▶ EXERCISE DIRECTIONS
Using the listing below, select the lines with the word "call" and copy them.

[[ RECORDS open ]]

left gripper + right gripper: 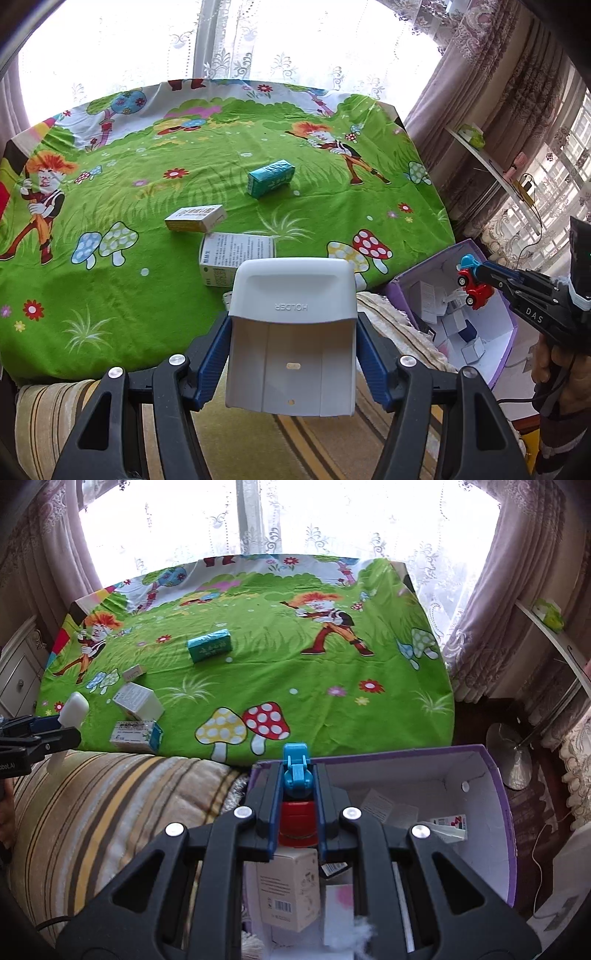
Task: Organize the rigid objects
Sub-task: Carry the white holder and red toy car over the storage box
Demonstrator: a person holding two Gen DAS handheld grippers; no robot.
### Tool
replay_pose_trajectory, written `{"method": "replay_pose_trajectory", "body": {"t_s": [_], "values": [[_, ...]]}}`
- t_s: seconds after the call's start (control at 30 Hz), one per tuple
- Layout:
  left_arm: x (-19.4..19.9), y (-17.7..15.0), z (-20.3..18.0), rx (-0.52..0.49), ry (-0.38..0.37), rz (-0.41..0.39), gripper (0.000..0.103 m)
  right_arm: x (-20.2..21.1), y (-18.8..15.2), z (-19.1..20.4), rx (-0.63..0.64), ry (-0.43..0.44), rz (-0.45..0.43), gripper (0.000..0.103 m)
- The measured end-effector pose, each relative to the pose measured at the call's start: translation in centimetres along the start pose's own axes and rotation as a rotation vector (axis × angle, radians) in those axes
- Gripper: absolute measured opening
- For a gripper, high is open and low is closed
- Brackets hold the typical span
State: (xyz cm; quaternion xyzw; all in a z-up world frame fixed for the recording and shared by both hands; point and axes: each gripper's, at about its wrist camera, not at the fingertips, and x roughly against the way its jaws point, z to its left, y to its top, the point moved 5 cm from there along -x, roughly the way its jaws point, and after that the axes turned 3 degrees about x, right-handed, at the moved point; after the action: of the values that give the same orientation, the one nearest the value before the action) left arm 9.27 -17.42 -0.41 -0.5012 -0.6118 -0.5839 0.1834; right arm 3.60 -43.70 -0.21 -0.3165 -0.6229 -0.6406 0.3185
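The right gripper is clenched on a red and blue toy car, its long axis running along the fingers toward twelve o'clock; the purple box lies directly beneath and out to three o'clock, so the drop looks close. The left gripper grasps a white holder above the striped cushion; the box sits at its three o'clock, the right hand nearer.
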Motion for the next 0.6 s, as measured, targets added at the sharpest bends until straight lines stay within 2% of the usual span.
{"method": "replay_pose_trajectory", "body": {"t_s": [0.3,0.6], "values": [[-1.1,-0.1,-5.5,-0.101,-0.037,0.026,0.065,0.2,-6.1,-6.5,-0.121,-0.064,0.066,0.019],[-2.1,-0.5,-10.0,-0.175,-0.071,0.055,0.065,-0.7,-10.6,-9.8,-0.175,-0.098,0.129,0.019]]}}
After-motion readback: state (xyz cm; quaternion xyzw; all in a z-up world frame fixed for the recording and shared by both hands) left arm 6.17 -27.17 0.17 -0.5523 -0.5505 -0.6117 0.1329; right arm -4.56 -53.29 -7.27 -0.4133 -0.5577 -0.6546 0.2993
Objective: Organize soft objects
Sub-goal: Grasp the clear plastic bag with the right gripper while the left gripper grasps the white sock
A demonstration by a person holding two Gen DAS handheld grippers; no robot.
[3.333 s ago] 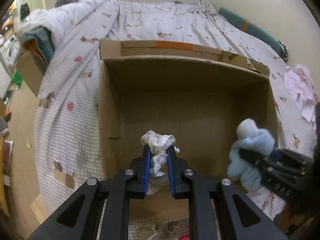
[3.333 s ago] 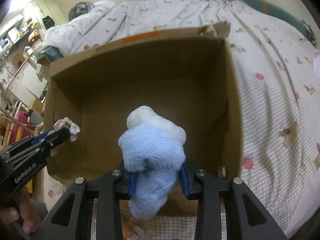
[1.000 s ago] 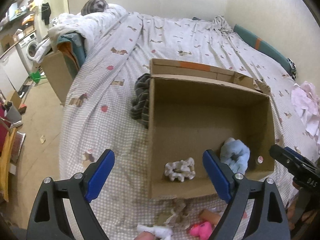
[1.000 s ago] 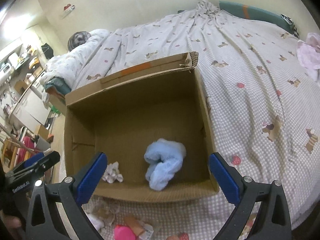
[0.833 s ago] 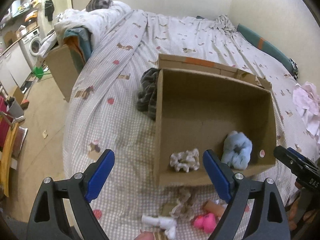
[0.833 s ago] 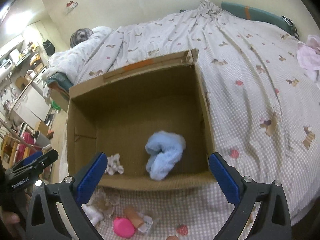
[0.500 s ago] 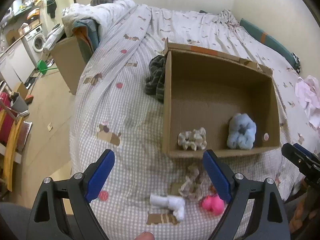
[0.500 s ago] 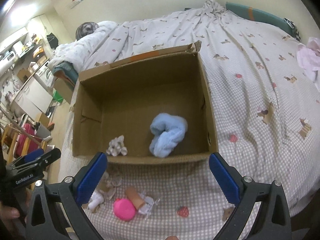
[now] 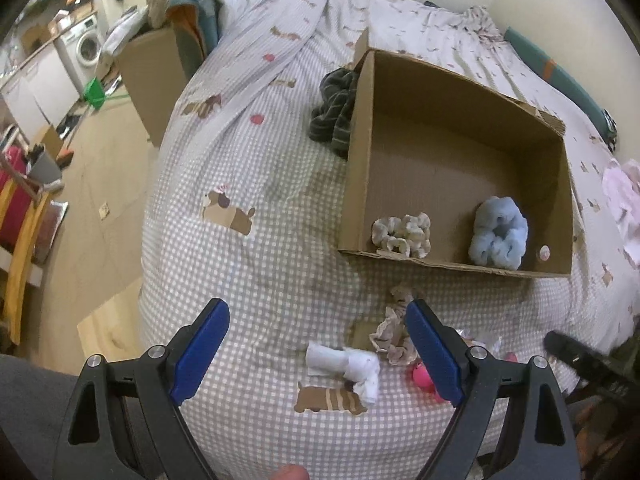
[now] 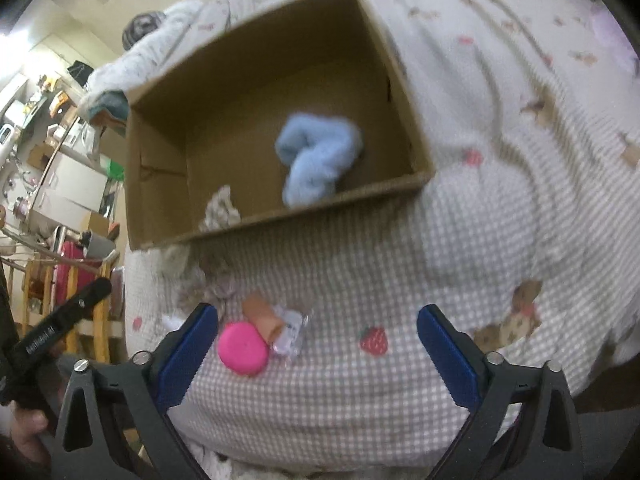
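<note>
A cardboard box lies on the bed and holds a cream scrunchie and a fluffy light-blue scrunchie; both also show in the right wrist view, the blue one and the cream one. In front of the box lie a beige lace scrunchie, a white rolled cloth and a pink round object. My left gripper is open and empty above the bed near the white cloth. My right gripper is open and empty over the pink object.
A dark striped garment lies against the box's left side. A tan tube and a clear wrapper lie by the pink object. Pink cloth lies at the right. The bed edge drops to the floor on the left, by another box.
Both grippers let go of their scrunchies into the box, opened wide and pulled back toward the bed's near edge. The loose items in front of the box came into view.
</note>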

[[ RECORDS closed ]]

▶ ANSWER BELOW
- t_s: seconds after the call's start (control at 30 Hz), one per tuple
- The measured end-effector pose, each relative to the pose measured at the call's start: translation in centimetres along the start pose's own axes and rotation as a rotation vector (axis × angle, radians) in those axes

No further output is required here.